Directions for this task =>
Check each line below for the word "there". Then give only how many lines have it.
--- Recorded information Enclosed Below ---
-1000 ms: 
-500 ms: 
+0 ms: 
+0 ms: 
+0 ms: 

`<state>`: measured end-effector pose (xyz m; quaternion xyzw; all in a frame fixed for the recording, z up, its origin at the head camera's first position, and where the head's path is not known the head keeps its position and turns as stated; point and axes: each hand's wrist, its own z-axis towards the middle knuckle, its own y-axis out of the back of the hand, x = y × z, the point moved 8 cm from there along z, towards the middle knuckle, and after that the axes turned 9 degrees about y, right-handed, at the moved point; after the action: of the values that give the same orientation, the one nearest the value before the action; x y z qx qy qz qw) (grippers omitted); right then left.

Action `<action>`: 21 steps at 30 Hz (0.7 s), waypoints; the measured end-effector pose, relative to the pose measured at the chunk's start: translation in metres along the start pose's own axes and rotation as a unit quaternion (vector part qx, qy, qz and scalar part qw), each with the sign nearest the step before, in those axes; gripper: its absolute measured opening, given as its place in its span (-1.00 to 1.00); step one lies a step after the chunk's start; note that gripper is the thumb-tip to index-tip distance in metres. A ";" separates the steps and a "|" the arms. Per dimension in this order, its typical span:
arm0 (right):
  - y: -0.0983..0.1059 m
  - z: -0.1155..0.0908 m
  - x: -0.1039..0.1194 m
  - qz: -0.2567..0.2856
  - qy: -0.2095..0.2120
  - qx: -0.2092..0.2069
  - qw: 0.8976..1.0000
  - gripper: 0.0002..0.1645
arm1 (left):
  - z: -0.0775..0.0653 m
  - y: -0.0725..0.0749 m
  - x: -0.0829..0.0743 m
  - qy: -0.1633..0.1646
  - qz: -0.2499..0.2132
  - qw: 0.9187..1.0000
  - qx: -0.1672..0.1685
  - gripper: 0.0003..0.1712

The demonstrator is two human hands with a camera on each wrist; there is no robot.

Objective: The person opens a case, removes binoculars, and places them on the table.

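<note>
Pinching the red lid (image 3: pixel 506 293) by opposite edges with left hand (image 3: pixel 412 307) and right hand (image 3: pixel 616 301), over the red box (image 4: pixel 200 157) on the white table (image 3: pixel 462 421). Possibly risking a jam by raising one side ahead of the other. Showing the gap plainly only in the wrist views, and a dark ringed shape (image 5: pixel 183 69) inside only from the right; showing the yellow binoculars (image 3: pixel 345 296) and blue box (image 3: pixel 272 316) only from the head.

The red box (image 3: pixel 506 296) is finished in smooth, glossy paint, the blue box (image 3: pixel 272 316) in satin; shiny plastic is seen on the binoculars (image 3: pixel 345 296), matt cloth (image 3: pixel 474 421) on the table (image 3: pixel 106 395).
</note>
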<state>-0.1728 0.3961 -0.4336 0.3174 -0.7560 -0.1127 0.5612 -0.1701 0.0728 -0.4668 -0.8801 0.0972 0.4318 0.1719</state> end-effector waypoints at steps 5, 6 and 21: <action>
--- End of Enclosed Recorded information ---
Your solution =>
2